I'm not suggesting that taken as a whole you are anti-American, just the tone of this piece. Whilst I haven't conducted extensive research on the matter (to say the least), and I'm sure you will be able to correct me, I doubt any American President on choosing to go to war, has framed the argument as solely "heroic sacrifice". Maybe some pundits see things in that way, although I would hope you don't include Charles Krauthammer, but to generalise it as "American thinking" takes things too far.

At the end of the day, I would suggest that the motives aren't all that relevant, it is the fact that the world is a safer better place because of Americas military interventions and prowess that matters the most.

With the seeming death of americano, this is the best place for my America fix. Keep up the good work, but please consider some balance, after all the American left and the Democratic Party are hardly perfect.

ndm

April 24th, 2009 11:14am Report this comment

I think Alex Massie is spot on in his response about American interest in ensuring that Europe remained military weak. Indeed, I have on occasion made the same point myself in other forums when people complained that Europe did not pull its weight internationally in the post-WW2 pediod.

However, and here Alex Massie may disagree - it is a free Wodld after all - that the Franco-German creation of what is now the European Union is the greatest civic achievement of the post-war era. The sacrifices that these two countries, in particular, have undergone to ensure that Europe remains free is unrecognized in what might be termed the Ango-Saxon axis.

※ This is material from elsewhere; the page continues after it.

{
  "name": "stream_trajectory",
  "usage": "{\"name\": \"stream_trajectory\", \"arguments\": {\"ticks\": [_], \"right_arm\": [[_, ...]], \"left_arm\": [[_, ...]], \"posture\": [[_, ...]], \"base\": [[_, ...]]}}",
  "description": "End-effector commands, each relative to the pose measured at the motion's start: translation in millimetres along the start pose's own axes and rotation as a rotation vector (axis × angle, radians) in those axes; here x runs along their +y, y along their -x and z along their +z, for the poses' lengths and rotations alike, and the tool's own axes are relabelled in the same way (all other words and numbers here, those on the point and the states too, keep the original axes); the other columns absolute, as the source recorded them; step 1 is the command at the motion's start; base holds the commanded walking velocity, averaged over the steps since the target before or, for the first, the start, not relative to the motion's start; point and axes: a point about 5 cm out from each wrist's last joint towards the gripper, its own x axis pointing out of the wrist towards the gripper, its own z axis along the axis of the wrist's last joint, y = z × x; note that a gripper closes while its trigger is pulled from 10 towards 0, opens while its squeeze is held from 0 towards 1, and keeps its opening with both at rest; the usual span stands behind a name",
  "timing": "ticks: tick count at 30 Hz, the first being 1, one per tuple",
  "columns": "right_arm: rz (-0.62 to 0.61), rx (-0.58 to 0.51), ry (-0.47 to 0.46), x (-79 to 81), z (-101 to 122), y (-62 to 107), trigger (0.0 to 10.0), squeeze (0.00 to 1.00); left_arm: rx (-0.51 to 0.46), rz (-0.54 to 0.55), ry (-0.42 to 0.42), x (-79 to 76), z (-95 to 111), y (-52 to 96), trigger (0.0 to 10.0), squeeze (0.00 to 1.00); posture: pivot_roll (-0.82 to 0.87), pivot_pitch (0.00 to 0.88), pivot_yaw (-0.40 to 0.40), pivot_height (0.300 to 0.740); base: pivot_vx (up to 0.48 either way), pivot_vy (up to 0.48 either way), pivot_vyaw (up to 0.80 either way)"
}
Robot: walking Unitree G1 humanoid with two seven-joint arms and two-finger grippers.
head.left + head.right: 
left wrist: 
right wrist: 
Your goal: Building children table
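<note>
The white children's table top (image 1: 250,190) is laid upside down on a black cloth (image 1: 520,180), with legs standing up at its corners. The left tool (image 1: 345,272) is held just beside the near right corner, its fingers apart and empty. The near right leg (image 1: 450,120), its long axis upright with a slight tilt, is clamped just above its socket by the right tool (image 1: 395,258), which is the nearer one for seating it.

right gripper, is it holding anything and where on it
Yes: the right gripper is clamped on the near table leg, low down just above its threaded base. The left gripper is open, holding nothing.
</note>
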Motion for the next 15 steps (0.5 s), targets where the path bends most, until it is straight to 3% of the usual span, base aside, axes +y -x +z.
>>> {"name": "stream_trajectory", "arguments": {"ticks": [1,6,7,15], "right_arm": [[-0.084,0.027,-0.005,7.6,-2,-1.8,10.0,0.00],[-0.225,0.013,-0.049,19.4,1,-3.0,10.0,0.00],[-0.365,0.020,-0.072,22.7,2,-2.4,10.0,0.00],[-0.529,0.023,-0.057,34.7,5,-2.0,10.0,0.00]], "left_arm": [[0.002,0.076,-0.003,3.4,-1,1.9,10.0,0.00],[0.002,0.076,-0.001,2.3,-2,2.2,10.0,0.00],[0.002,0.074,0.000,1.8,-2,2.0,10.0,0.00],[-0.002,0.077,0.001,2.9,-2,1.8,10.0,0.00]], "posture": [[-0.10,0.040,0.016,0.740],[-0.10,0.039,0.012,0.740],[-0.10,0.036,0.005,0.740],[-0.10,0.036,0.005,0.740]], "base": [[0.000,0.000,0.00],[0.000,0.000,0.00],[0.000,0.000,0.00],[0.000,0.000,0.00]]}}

Proof of this may be found in looking at the voting statistics of those Eastern Bloc nations which voted simulataneously on joining the EU and NATO. The EU tended to have higher popular support.

Steve

April 27th, 2009 1:04pm Report this comment

I think you paint with a broad brush. As an American and former serviceman I can attest that we are quite aware of why we've gone to war in the past. I think you fail to give us credit for being able to recognize the dualism of our conflicts. As an example, the Korean and Vietnamese wars were clearly fought to prevent the further spread of communism, which, to simplify things, was a direct opponent of capitalism or to put more bluntly, bad for Coca Cola and Goodyear and other American corporations. But at the same time we viewed, and I would still agree that Communism, especially that practiced by North Korea and Vietnam (at the time) wasn't particularly good for the citizens of those countries. So yes, those wars were fought for American geopolitical and economic interests but there was also a sublayer of reasoning for them, one of which would include freeing an oppressed people or stopping the spread of that oppression. If you asked a Mom in 1968 if she prefer her son die to protect Goodyear rubber plantations in Vietnam or stop the spread of oppressive regimes I'm pretty sure she would say neither but end up picking the second choice when pressed.

Our politicians obviously prefer to frame our conflicts in that nuance as well, we are in Iraq to stop the spread of a despotic regime, free its people and introduce Democracy, oil and revenge and fleeing a father's shadow are not exactly the talking points our government would like to bring up, but, we citizens are quite aware of them. Despite that, we also prefer to remember ourselves as liberators as opposed to defenders of international corporatism or rank tools for the geopolitical dalliances of our elected officials. How does that make us different than other nations/and or people.

Carrington Ward

April 27th, 2009 3:44pm Report this comment

In response to your question, Steve, just some suggestions:

Michael Howard's "War and the Liberal Conscience" raises many of these issues... it's a good way of approaching the topic.

Also interesting, of course, would be Clausewitz, who has generally been considered a (European) 'continental' thinker and generally disliked in the Anglo-American tradition.

George Kennan's attempt to apply Clausewitzian thought to American diplomacy was, characteristically, frustrated.

Finally, E.H. Carr, Twenty Years Crisis might be taken as pointing out that this view of war is/was Anglo, as well as American.